Provided records Start Marker

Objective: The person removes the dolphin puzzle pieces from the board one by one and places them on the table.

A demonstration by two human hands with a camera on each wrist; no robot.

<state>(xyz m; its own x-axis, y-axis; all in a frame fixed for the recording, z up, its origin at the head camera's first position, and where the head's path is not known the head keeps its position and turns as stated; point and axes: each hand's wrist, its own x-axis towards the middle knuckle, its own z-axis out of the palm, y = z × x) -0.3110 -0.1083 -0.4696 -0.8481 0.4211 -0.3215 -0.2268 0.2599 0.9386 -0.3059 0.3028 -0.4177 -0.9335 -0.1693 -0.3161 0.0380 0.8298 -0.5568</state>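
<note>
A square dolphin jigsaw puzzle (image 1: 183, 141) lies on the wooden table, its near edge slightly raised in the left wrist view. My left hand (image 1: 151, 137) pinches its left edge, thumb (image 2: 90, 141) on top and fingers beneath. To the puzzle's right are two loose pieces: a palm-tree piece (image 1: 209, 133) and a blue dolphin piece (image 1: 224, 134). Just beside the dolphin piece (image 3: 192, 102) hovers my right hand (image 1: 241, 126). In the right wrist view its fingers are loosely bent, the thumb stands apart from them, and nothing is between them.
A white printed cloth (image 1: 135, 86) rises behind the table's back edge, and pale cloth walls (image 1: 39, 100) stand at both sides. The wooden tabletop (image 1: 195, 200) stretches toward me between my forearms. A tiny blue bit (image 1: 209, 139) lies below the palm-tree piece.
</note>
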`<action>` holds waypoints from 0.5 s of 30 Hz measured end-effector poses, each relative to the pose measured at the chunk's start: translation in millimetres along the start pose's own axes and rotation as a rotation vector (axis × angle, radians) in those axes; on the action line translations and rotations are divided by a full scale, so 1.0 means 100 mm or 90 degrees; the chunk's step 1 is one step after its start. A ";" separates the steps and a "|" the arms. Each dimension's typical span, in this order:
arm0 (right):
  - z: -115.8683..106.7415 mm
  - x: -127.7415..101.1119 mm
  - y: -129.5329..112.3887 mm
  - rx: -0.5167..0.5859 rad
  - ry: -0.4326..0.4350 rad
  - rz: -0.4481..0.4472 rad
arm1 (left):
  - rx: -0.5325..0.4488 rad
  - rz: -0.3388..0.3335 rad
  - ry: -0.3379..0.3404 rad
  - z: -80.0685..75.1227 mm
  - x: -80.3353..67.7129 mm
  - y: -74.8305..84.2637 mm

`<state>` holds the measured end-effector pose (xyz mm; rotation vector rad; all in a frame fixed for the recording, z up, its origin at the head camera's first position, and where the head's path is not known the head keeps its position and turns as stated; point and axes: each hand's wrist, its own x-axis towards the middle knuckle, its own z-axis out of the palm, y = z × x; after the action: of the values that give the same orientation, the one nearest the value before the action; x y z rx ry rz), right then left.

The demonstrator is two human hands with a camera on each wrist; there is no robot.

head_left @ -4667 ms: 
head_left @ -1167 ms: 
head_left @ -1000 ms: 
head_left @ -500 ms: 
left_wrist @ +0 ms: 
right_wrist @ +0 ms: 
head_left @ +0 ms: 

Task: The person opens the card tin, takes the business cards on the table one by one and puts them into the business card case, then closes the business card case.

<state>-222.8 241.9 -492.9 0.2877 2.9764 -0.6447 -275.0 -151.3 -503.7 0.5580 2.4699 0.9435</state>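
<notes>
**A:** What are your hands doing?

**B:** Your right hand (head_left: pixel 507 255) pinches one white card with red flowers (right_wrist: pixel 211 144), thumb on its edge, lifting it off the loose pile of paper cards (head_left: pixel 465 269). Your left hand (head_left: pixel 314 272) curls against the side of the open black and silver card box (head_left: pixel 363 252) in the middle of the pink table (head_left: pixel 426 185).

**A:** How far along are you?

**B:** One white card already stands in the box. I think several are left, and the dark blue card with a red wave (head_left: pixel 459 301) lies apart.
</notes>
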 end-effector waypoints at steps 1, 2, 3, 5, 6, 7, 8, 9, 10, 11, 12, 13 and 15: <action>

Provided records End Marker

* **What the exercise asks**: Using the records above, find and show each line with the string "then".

* **Expected answer**:
`<state>` holds the measured end-effector pose (xyz mm; rotation vector rad; all in a frame fixed for the recording, z up, its origin at the head camera's first position, and where the head's path is not known the head keeps its position and turns as stated; point and axes: each hand's wrist, its own x-axis towards the middle knuckle, its own z-axis out of the palm, y = z × x; after the action: of the values that give the same orientation, the one nearest the value before the action; x y z rx ry rz), right then left.
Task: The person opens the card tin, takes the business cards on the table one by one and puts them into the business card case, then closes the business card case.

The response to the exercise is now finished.